Today I am laughing at myself a bit. I wasn’t earlier, but now I am. So today was Day One of the cleanse I wrote about earlier this week. I read through the document provided by our leader which described the foods we need to be eating, the foods we need to avoid, and some basic steps for how to get started. A part of me wishes I’d read that document before I started the cleanse or I might have thought twice about starting. But alas, I already committed myself (and some funds) to doing it, so I reckon I’m in it for the long haul.I wrote to our Cleanse leader expressing some of my misgivings about my ability to successfully complete the cleanse process–I have never been much of a cook and perhaps have not had the healthiest of diets, so diving into a mostly fresh, organic, gluten free, semi-vegetarian diet for the next three weeks is a bit daunting.
So then why was I laughing at myself? Well for one thing, it beats crying! Also I know this about myself: whenever I’ve started a diet (South Beach, Weight Watchers, etc.) I am almost always cranky for the first few days. I even warned my friend Mary–with whom I have breakfast weekly (it’ll be fun figuring out what I’m going to eat…)–that I was probably going to be cranky. I also had to alert my son to the fact that there wouldn’t be much recognizable food in the house until I am able to go shopping for him. The stuff I bought for me, while it would no doubt be good for him to include in his diet as well, isn’t likely to be appealing to him. He’ll eat some of it alright, but the man’s going to want his bacon. I am supposed to go visit my friends for the weekend sometime this month. Perhaps I’ll put it off until the first of November when the cleanse period is over. While I’ve no doubt they would be happy to help figure out what I can eat while I’m with them, I think I will spare them having to do that and to put up with a potentially crabby house guest.
I’m grateful for a few attributes with which I’ve been blessed–first, determination and resilience that I can handle whatever I need to. Sometimes that “Chamblees soldier on” attitude can be a bit over the top and unnecessary; but mostly it’s a part of me that I appreciate, particularly when I am asking myself to do something challenging and out of my comfort zone, like this cleanse. Second, I am developing the capacity to laugh at myself. Not ridicule or demean myself, but to genuinely laugh at the sublime foolishness in which I engage periodically. My irritability at the start of new dietary regimens is predictable and now funny (unless you catch me at an off moment, then I don’t suppose that’s very funny.) I have to be able to laugh at, and be kind to, myself in those moments. The kindness factor is important. It’s not easy undertaking something that’ as radical for me as this cleanse is. There’s frustration and worry that I won’t be able to figure this out and won’t be able to get as much out of this process as I hope.
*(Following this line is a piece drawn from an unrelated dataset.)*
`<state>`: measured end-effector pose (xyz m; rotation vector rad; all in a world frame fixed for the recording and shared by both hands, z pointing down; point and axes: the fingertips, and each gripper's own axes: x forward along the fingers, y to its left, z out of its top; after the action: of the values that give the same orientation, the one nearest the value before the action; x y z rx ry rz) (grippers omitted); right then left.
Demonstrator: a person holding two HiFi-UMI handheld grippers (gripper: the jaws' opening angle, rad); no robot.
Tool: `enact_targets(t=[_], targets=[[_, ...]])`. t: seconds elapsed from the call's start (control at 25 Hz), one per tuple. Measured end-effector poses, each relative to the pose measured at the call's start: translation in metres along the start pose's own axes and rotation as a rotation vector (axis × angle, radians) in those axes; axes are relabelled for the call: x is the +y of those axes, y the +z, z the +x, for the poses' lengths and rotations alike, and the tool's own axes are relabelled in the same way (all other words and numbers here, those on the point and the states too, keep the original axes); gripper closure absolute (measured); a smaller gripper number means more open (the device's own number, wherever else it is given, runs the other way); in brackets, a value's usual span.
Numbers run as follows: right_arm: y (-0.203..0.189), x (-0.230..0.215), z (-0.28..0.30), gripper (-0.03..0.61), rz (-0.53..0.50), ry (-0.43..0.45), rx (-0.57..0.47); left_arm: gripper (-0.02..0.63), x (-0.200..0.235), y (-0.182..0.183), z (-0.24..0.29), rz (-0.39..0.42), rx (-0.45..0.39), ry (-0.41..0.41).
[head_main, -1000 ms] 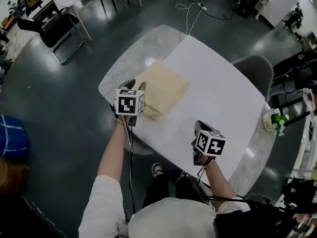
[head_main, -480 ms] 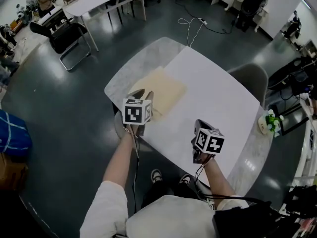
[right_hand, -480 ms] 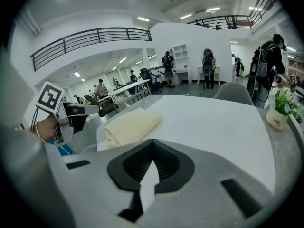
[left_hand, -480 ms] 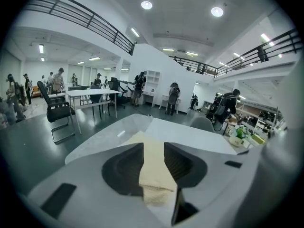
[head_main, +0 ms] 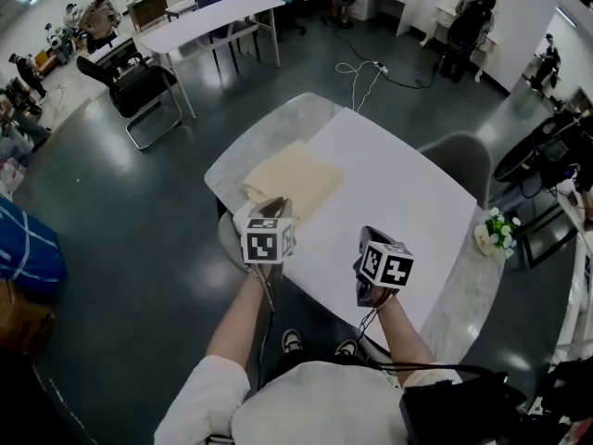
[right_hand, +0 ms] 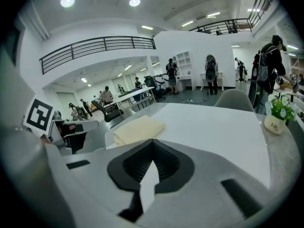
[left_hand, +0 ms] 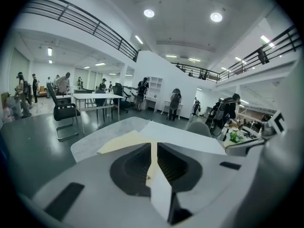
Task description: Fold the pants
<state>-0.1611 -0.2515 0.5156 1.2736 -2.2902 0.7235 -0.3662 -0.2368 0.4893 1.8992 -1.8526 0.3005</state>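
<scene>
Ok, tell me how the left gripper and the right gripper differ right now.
Left gripper: jaws a narrow slit apart and closing, nothing between them; right gripper: jaws shut. Left gripper is close to the folded pants; right gripper is farther from them. Both are empty, at the near edge of the table.

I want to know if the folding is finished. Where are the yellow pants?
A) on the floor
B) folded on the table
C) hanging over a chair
B: the pants lie in a flat folded pile on the table, near its left edge in the head view.
</scene>
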Motion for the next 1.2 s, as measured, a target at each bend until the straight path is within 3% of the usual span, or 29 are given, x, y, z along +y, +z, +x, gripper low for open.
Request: enact_targets(t=[0.4, 0.72, 1.2], targets=[[-0.001, -0.010, -0.037, 0.586, -0.034, 0.051, -0.026, 0.594, -0.058, -0.020, -0.043, -0.016, -0.016, 0.054], [0.011, -0.014, -0.046, 0.588, -0.076, 0.025, -0.080, 0.594, -0.062, -0.026, -0.044, -0.021, -0.017, 0.073], [0.013, -0.017, -0.049, 0.588, -0.089, 0.013, -0.079, 0.594, -0.062, -0.034, -0.045, -0.045, 0.004, 0.074]])
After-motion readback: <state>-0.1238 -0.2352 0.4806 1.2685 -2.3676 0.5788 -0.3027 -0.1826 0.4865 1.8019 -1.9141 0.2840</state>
There’s a kind of vulnerability in throwing oneself into such an alien world, kind of swinging out there without a net and hoping to be caught. Yes, I will laugh at times, but mostly I will be gentle and kind.
So yes, I’ve done it again–I’ve leapt before I looked. The interesting thing is, though in the past I have experienced moments of terror as the metaphorical ground comes rushing toward me, I’ve never gone splat. Not even close. So we are on yet another leg of this odyssey that is my life–I say “we” because I’ll periodically be chronicling this new adventure right here in this blog. Thanks for sticking with me through these 101 days. Wish me luck for the next 20!